* Your instructions *
Transcribe the material from its first line onward, ending with the line that contains "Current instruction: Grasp" and adding nothing beyond it.

* The data *
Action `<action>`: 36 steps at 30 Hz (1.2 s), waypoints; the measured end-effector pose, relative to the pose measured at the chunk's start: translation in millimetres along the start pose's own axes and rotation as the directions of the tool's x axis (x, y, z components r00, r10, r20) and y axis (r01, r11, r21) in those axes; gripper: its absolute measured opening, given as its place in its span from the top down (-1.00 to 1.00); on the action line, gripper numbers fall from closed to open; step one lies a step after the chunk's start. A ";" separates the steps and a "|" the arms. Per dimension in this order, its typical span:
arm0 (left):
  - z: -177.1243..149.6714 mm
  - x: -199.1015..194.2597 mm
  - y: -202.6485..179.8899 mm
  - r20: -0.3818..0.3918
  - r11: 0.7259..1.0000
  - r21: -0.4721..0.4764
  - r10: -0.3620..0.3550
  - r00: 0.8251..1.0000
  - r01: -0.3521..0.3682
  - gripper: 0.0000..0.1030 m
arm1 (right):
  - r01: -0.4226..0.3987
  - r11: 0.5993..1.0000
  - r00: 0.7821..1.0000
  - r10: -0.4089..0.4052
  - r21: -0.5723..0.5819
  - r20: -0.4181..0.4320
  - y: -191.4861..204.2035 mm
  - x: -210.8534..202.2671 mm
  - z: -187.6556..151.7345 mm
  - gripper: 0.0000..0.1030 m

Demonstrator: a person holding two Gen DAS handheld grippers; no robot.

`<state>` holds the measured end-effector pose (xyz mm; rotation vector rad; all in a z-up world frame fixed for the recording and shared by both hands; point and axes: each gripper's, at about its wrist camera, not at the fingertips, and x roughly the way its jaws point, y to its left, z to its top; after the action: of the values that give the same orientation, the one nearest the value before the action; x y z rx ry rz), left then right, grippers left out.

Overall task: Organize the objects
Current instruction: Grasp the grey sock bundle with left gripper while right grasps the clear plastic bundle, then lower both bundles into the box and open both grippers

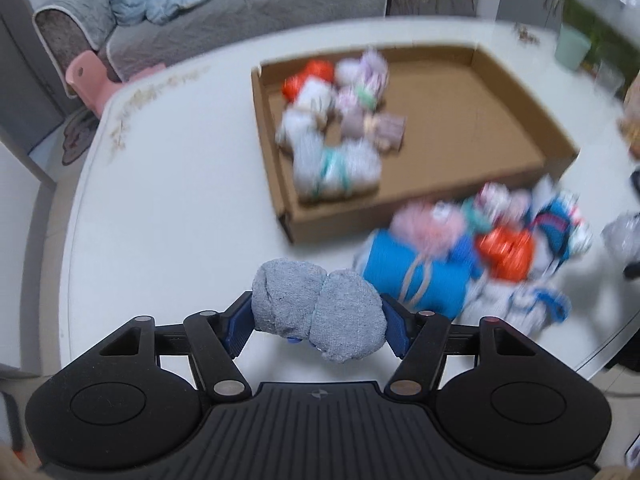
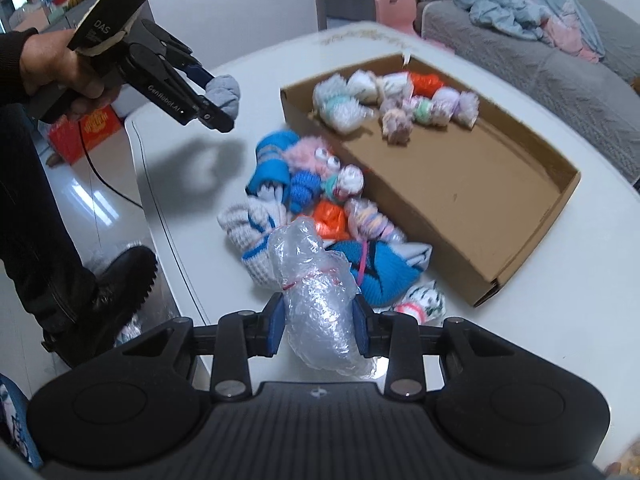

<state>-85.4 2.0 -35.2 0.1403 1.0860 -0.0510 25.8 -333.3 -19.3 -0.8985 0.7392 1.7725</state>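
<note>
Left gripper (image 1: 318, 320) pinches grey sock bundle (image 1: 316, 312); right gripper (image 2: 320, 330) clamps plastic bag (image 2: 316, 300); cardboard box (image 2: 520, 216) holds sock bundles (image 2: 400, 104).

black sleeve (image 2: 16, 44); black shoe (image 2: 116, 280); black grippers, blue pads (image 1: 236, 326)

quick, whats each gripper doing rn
left gripper: shut on the grey sock bundle
right gripper: shut on the clear plastic bag

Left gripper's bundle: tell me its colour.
Speckled light grey rolled sock bundle, clearest in the left wrist view.
</note>
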 end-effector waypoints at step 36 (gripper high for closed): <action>196.6 148.8 -113.0 0.140 0.967 0.247 -0.103 0.985 0.066 -0.35 | 0.265 0.958 0.959 -0.274 0.110 0.079 -151.7 77.7 106.3 0.38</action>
<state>144.0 -133.1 -86.8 0.3050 0.9299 -0.2680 123.0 -158.6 -39.2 -0.8029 0.6065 1.5131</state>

* Your response *
Action `<action>`: 36 steps at 30 Hz (1.2 s), waypoints; the measured end-effector pose, relative to the pose measured at the chunk's start: translation in millimetres along the start pose's own axes and rotation as the directions of the tool's x axis (x, y, z components r00, r10, r20) and y axis (r01, r11, r21) in those axes; gripper: its absolute measured opening, given as its place in its span from the top down (-1.00 to 1.00); on the action line, gripper numbers fall from closed to open; step one lies a step after the chunk's start. A ";" separates the steps and a "|" the arms. Per dimension in this order, its typical span:
arm0 (left):
  - z: -177.1243..149.6714 mm
  - x: -199.1015..194.2597 mm
  - y: -202.6485..179.8899 mm
  - r20: -0.3818..0.3918
  - r11: 0.7259..1.0000
  - r21: -0.4721..0.4764
  - r10: -0.3620..0.3550
  - r00: 0.8251..1.0000
  - r01: -0.3521..0.3682
  - gripper: 0.0000..0.1030 m
arm1 (right):
  - r01: -0.4226..0.3987
  - r11: 0.5993..1.0000
  - r00: 0.7821..1.0000
  - r10: -0.4089..0.4052
  - r21: -0.5723..0.5819
  - r20: -0.4181..0.4320
  - y: -191.4861..204.2035 mm
  - x: -210.8534..202.2671 mm
  - z: -187.6556..151.7345 mm
  - gripper: 0.0000..0.1030 m

Demonstrator: a person holding two Gen DAS handheld grippers; no robot.

`<state>` holds the measured end-effector pose (xyz mm; rotation vector rad; all in a z-up world frame fixed for the recording and shared by both hands; point and axes: each gripper's, at about its wrist camera, not at the fingertips, and x roughly the way its jaws point, y to its left, z to its top; after the action: of the values that give the same orientation, the one nearest the value before the action; x y z rx ry rz), left then right, grippers left out.

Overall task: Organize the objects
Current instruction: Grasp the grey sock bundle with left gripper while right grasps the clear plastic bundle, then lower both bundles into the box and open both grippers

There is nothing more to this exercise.